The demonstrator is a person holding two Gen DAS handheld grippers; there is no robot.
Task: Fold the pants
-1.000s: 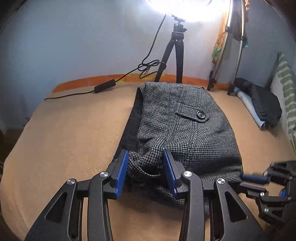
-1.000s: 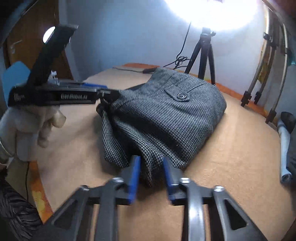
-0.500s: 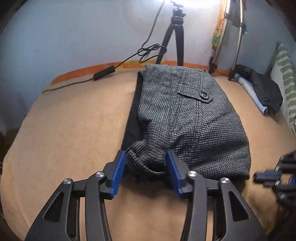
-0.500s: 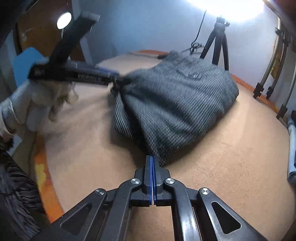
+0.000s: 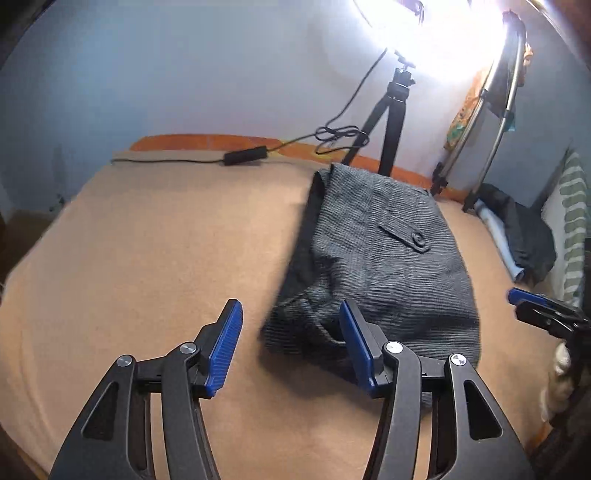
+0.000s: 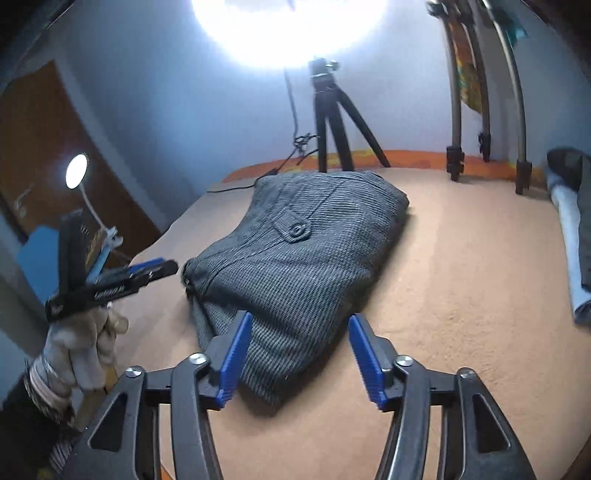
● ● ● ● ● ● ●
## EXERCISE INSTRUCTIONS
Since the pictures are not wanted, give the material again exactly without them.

## RESPONSE FOR THIS EXERCISE
The demonstrator is a person holding two Gen DAS handheld grippers; there is no robot.
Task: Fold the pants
-1.000s: 
-1.000s: 
-0.500s: 
-0.500s: 
+0.000s: 
+0.000s: 

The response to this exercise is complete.